Absolutamente todos os anos o Brasil experimenta entre fins de dezembro e meados de fevereiro um conjunto de tragédias envolvendo a morte de pessoas que vivem em áreas de risco, geralmente gente que foi beneficiada com asfalto, energia elétrica e até telefonia por intervenção política, mesmo vivendo em áreas de invasão onde é sabido o risco em caso de chuvas fortes.

Ontem o governador do Rio de Janeiro fez um apelo para que prefeitos fiscalizem melhor as construções em áreas de riscos e às combatam.

No ano passado, dezenas de pessoas morreram no desabamento de um bairro inteiro construído sobre um lixão aterrado. Mas passados 12 meses, a situação não melhorou em absolutamente nada em lugar nenhum do Brasil, onde vereadores e prefeitos populistas e desonestos incentivam a ocupação irregular como forma de ganhar e preservar votos.

Em 2011, não está sendo diferente, leia os links de notícias ao final deste post.

Penso que a única forma de combater isso é criminalizar a inação de prefeitos e vereadores.

É simples: se uma "comunidade" aparecer em área de risco ou de preservação, basta saber quando ela se iniciou.
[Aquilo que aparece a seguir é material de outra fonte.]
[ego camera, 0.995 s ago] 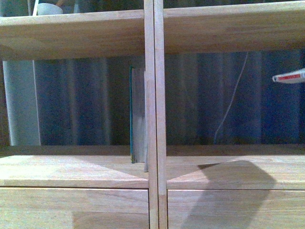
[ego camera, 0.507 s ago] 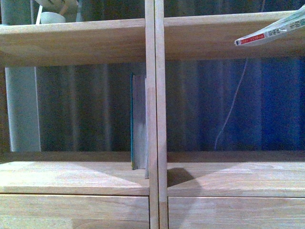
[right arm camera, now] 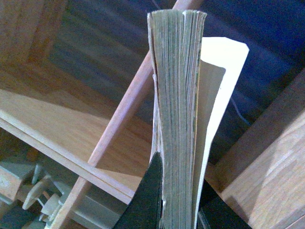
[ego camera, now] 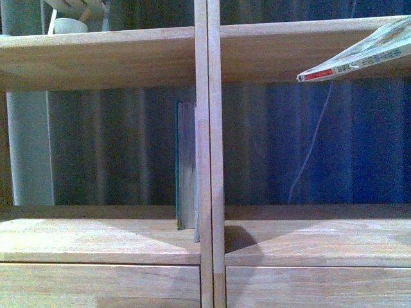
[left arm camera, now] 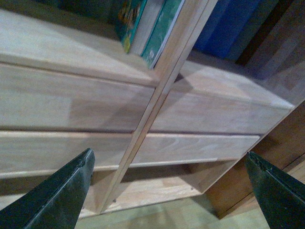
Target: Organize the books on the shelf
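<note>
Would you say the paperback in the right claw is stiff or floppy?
Probably floppy: the paperback is thin, and its cover curls away from the pages. Held at one end by the right claw, it may sag.

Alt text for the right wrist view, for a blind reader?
A paperback, page edges toward the camera and one cover curling away, is clamped in the right pincer. Behind it are the boards of a light-wood shelf.
</note>
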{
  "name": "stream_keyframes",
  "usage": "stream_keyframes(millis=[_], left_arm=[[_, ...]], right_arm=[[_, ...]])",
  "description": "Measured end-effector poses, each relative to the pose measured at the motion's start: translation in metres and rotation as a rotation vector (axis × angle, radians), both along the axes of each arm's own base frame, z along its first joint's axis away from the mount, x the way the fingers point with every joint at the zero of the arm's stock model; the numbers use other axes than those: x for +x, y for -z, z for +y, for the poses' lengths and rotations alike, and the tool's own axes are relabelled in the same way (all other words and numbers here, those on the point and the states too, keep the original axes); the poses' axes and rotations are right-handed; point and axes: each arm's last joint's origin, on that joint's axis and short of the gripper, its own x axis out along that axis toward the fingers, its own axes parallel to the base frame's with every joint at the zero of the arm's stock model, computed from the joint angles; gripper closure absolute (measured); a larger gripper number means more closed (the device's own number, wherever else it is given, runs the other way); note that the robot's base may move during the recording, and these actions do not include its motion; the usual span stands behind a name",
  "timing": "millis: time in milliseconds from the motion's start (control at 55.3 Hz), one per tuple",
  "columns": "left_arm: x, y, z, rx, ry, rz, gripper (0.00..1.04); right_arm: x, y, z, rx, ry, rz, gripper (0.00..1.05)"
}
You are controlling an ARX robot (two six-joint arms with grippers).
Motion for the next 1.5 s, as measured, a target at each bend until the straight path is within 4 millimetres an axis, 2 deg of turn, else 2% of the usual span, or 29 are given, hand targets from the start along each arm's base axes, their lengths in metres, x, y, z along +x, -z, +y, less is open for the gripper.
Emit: stream_keyframes(millis=[127, 289, 434, 579, 760, 905, 1158, 1502], left_arm=[[0.032, -0.033, -0.007, -0.118, 0.063, 0.029, 0.07], [0.062, -0.060, -0.028, -0.314, 0.219, 0.121, 0.07], [0.074, -0.080, -0.052, -0.485, 0.344, 0.175, 0.07], [0.075, -0.094, -0.080, -0.619, 0.448, 0.206, 0.07], [0.076, -0.093, -0.106, -0.673, 0.501, 0.238, 0.07], [0.082, -0.090, -0.115, -0.713, 0.495, 0.238, 0.07], [0.088, -0.096, -0.123, -0.749, 0.527, 0.210, 0.07], [0.087, -0.108, -0.122, -0.780, 0.556, 0.154, 0.07]], right_arm=[[0.011, 0.000, 0.010, -0.020, -0.042, -0.004, 0.97], [0.018, -0.010, 0.019, -0.025, -0.094, -0.044, 0.97], [0.020, -0.020, 0.023, -0.026, -0.115, -0.072, 0.97], [0.023, -0.028, 0.028, -0.019, -0.134, -0.097, 0.97], [0.024, -0.030, 0.037, -0.016, -0.171, -0.097, 0.97], [0.021, -0.032, 0.046, -0.006, -0.218, -0.101, 0.97], [0.009, -0.036, 0.062, 0.010, -0.309, -0.122, 0.97], [-0.001, -0.037, 0.074, 0.032, -0.378, -0.133, 0.97]])
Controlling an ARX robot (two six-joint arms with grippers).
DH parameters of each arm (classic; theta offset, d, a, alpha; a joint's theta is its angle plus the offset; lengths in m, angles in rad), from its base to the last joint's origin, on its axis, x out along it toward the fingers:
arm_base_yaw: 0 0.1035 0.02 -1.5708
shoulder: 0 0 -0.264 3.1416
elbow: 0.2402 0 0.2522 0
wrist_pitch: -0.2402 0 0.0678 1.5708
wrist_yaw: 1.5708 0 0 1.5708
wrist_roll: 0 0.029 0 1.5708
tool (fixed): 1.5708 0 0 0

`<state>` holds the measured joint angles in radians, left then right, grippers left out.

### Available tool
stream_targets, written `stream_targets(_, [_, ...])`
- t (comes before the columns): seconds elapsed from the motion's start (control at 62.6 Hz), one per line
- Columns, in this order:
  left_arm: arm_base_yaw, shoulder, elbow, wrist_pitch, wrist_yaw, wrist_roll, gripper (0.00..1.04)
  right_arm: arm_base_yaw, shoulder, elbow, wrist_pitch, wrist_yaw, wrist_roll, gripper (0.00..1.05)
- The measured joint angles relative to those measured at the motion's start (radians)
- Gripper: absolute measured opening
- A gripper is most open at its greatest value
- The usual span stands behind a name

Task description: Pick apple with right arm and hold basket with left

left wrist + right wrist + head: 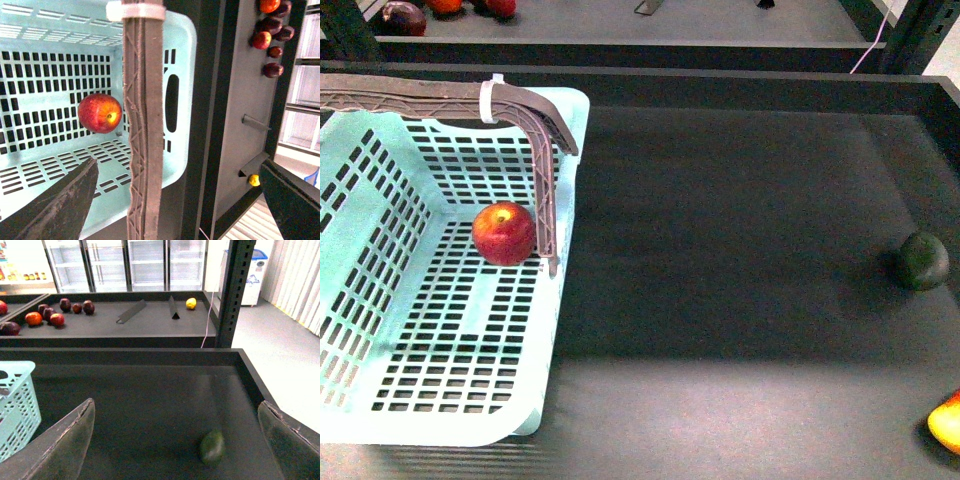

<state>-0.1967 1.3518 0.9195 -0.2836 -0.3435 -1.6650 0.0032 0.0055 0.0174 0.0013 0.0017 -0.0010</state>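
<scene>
The red apple [504, 232] lies inside the pale mint-blue basket [575, 102] at the table's left, near its right wall. It also shows in the left wrist view [100, 113]. My left gripper [177, 200] is open and straddles the basket's far right corner [186, 45], one finger over the basket floor and one outside. A ribbed grey-brown bar [545, 150] with a white tie hooks over that corner and reaches down beside the apple. My right gripper [177, 445] is open and empty above the dark table, away from the apple; it is out of the front view.
A dark green round fruit [922, 260] lies at the table's right, below the right gripper [212, 446]. An orange-yellow fruit [948, 420] sits at the front right edge. The table has a raised dark rim [720, 85]. A shelf behind holds several fruits [50, 315].
</scene>
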Motion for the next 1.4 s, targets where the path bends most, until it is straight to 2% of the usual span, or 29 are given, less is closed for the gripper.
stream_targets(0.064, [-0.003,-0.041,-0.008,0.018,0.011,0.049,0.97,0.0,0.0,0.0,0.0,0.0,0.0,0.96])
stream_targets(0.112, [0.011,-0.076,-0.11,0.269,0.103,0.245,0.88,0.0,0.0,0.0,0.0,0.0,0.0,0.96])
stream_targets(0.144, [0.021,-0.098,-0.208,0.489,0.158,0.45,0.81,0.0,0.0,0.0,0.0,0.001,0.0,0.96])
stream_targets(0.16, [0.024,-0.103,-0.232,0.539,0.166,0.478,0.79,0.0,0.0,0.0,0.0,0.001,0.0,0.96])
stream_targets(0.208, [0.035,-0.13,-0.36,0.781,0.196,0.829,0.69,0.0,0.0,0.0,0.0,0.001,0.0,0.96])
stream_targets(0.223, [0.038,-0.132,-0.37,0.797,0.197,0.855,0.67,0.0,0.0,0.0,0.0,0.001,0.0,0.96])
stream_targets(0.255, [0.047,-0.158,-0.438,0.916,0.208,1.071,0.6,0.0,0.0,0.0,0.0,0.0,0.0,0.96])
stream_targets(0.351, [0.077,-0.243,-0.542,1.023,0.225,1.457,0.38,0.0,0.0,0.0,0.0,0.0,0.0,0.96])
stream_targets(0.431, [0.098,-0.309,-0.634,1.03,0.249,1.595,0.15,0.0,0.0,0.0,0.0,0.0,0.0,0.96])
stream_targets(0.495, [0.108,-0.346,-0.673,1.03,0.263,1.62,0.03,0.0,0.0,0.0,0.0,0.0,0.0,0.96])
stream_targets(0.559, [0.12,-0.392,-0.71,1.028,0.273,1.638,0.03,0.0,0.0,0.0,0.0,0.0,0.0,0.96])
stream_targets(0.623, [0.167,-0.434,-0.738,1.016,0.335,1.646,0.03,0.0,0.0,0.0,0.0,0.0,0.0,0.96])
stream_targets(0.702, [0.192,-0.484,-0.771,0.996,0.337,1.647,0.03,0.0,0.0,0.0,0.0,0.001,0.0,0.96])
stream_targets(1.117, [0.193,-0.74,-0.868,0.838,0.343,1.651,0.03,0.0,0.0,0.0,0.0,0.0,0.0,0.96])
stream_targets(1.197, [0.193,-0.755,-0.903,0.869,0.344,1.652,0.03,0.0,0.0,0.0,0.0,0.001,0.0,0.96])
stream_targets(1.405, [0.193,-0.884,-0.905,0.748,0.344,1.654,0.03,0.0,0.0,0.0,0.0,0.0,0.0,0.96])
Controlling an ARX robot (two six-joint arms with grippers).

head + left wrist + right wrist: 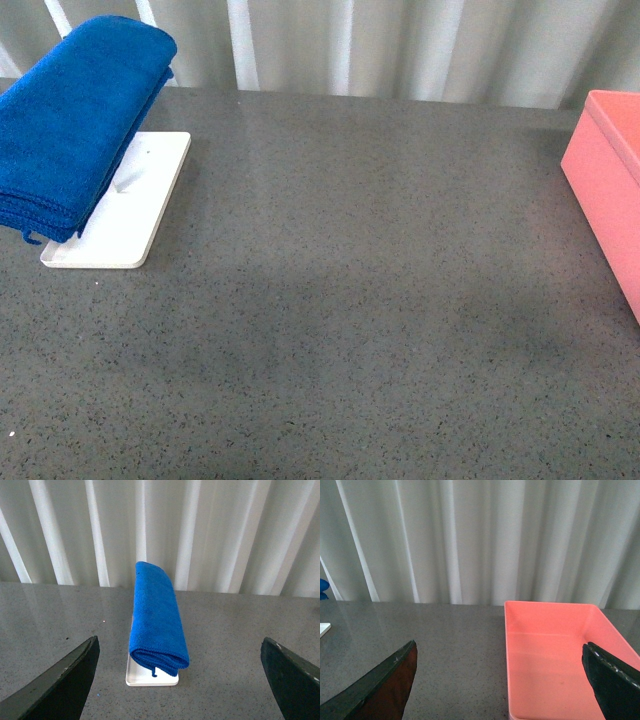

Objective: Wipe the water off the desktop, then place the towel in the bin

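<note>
The left gripper has its two dark fingers spread wide apart, holding nothing. In its wrist view the towel lies ahead between them, folded into a long thick roll over a small white tray on the desktop, with a pale curtain behind.

The right gripper is likewise spread wide and empty. Its wrist view shows the bin just ahead on the grey top, open side up, with nothing inside.

In the front view neither arm shows. The towel sits at the far left, raised above the tray and sloping. The bin stands at the right edge, well apart from it.
</note>
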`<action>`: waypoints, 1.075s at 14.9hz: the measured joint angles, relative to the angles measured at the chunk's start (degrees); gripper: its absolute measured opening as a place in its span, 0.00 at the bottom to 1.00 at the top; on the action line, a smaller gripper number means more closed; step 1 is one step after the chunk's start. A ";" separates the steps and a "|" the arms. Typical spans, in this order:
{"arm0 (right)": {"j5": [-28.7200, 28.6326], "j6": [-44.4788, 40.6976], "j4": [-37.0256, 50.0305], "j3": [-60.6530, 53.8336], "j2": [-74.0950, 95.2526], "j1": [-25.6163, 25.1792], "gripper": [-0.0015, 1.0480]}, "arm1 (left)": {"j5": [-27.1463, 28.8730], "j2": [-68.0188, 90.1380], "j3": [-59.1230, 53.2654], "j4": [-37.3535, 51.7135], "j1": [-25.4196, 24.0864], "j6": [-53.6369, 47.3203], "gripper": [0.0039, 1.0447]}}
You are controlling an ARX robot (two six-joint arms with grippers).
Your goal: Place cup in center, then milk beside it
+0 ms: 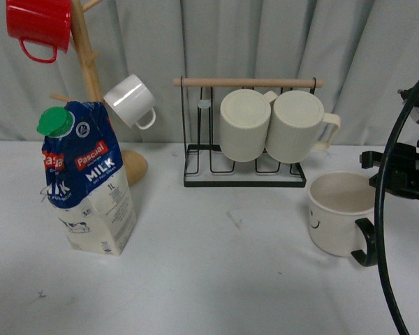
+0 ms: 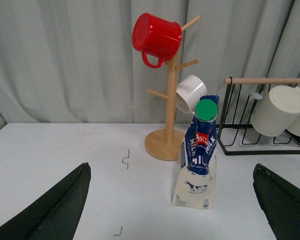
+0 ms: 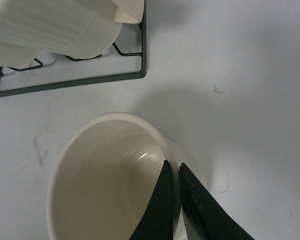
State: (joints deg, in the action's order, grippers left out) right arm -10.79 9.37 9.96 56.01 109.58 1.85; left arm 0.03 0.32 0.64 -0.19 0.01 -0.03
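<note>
In the front view the large cream cup with a black handle and a drawn smiley face (image 1: 339,209) stands upright on the white tabletop (image 1: 216,279), in front of the right end of the black wire mug rack with a wooden bar (image 1: 248,82). The centre spot lies leftward of it, in front of the rack's middle. The right arm's black hardware (image 1: 401,167) hangs right over the cup's far rim, so that arm is plainly the nearer one. The blue-and-cream Pascual milk carton with a green cap (image 1: 91,181) stands well off to the rack's left, long axis upright, top crumpled. In the left wrist view the left hand (image 2: 171,170) is spread wide and holds nothing, pointing level at the milk carton some way ahead. In the right wrist view the right hand (image 3: 173,169) comes down steeply, fingers pressed together on the cup's wall, one inside and one outside the rim.
</note>
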 joint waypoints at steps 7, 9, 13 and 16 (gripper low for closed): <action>-1.27 0.76 0.04 -0.68 -1.51 1.22 0.03 | 0.00 0.00 0.00 -0.02 0.00 0.00 0.94; -2.21 1.88 1.05 -1.46 -2.21 1.99 0.03 | 0.00 0.00 0.00 0.00 0.00 0.00 0.94; -3.50 7.19 7.15 -3.06 -3.23 5.86 0.03 | 0.00 0.00 0.00 -0.02 0.00 0.00 0.94; -1.66 10.08 10.27 -3.54 -1.92 8.83 0.03 | 0.00 0.00 0.00 0.00 0.00 0.00 0.94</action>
State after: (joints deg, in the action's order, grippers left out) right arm -12.45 19.44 20.23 52.47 107.66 10.68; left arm 0.03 0.32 0.64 -0.19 0.01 -0.03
Sabendo isso, processa-se o prefeito e os vereadores da época, julga e condena com perda de direitos políticos e inelegebilidade, indenização financeira e prisão, com agravante, no caso de ter contribuído de alguma forma para a invasão ou sua continuidade, sendo que sua defesa é simples: terá que comprovar documentalmente que denunciou e/ou tomou medidas necessárias para impedir o fato.

É claro que para algo assim funcionar, é preciso alterar a regra de prescrição dos crimes, para que ela só ocorra com 20 ou 30 anos, impondo o ônus aos senhores políticos o ônus mesmo que eles contratem bons advogados para fazer chicanas e protelações judiciais, tão comuns em processos que envolvem reponsabilidade por atos de gestão pública.

É radical, mas é uma idéia...

Enquanto não se fizer algo para combater invasões de áreas assim, continuaremos convivendo com tragédias como a do lixão, com a morte de pessoas que embora não inocentes, ainda assim não merecem pena tão grande por sua irresponsabilidade, que geralmente é ratificada por políticos ruins.